I too am in the suburbs and have no great gyms nearby. We have a room that we can turn into a gym and I hope to get it in shape over the next month or two – have been focused on other house projects. For me, the only solution will be working out at home either at 6am or after the kids go to bed. I’m definitely more of a class person, so will have to work on finding the motivation.

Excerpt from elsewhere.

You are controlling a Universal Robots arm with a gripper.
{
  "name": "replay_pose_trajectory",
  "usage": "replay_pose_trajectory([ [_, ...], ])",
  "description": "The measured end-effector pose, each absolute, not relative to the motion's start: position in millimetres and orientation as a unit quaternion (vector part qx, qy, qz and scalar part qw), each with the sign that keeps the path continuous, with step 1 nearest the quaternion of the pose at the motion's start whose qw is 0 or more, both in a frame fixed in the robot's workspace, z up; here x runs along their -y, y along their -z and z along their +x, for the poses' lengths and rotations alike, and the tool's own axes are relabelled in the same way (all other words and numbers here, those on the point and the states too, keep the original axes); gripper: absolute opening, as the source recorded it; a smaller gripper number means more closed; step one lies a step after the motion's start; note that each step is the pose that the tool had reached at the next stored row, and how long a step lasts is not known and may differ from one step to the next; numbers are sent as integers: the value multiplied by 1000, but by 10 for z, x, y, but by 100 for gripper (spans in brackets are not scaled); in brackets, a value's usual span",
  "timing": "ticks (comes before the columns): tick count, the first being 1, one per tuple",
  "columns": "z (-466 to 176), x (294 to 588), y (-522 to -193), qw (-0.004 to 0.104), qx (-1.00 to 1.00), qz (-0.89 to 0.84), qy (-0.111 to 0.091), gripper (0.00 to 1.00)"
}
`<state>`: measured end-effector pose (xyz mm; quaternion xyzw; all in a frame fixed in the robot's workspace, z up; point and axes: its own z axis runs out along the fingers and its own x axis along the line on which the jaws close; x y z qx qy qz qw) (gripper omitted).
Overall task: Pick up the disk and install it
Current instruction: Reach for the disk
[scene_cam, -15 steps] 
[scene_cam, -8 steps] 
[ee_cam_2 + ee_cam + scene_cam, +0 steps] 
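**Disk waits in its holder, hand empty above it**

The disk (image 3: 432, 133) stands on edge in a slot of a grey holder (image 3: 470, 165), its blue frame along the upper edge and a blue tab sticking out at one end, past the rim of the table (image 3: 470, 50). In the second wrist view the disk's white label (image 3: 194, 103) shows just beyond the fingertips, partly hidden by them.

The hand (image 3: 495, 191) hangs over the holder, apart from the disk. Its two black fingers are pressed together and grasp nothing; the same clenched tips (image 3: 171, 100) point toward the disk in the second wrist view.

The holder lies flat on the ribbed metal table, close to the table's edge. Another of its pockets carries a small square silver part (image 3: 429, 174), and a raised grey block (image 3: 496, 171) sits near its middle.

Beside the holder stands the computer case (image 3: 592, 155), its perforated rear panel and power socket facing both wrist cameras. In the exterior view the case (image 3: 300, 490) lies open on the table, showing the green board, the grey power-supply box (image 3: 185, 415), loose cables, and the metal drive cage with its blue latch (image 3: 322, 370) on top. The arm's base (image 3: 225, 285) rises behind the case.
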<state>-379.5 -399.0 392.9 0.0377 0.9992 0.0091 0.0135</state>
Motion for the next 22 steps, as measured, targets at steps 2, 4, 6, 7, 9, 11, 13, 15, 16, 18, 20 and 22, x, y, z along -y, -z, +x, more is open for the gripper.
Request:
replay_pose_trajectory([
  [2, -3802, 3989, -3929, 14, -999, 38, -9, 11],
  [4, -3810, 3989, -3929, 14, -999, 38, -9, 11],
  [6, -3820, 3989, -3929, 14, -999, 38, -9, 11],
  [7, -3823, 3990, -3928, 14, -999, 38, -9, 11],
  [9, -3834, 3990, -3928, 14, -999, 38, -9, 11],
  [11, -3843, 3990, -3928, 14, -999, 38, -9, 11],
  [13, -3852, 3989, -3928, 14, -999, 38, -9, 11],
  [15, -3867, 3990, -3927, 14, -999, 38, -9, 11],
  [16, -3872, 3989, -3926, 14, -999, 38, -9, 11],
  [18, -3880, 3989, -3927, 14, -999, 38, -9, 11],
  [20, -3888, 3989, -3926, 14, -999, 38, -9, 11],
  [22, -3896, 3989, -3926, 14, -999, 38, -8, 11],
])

Anon @10:37, do you have a Peloton bike? If so, how do you like it.
Anonymous says
I do have a Peloton bikes and I’m very happy with it. I bought it because my spouse got a new job which meant I had to do drop off and give up my morning gym workouts. I think the bike is very well designed and made, and I haven’t gotten anywhere near running out of classes. In terms of class difficulty, I don’t find them as challenging as the in-person classes I used to take, which were directed towards serious recreational cyclists, but I do find Peloton classes harder than SoulCycle.
Anonymous says
Same from another mother of one. Wake up at 530 to get to a 7 am class that charges $15-20 if I don’t show, depending on whether I cancel late or just no-show. Right now this is doable because DH can get himself and 4-month old DS ready in the morning without too much effort. I’m already thinking that when DS is a bit older, I’ll have to switch to the 6 am class.
Lyssa says
I’m curious – what time are you guys going to bed to get up at 4:30-5:30 to work out? Getting up at 5:45 (just to get ready for work and get there) from bed at 10:30 ish is hard enough, but if I went to bed any earlier, I’d basically get no downtime at all.
Anonymous says
I’m the original commenter in this line. I go to bed no later than 9:30 pm to get up at 4:30 am. Honestly, I get about an hour of downtime after LO goes to bed at night (less if I have to work from home that night), and I get 30-45 minutes in the morning after I get back from class. I freakin’ love my time from 6-6:30. I drink coffee, watch the news, watch the sunrise. It’s my “me” time.
JJ says
I get in bed by 9 or 9:15 and I’m asleep by 10. I always think “tonight I’ll go to sleep earlier!” but then I spend 30 minutes farting around on the internet, watching TV, or reading.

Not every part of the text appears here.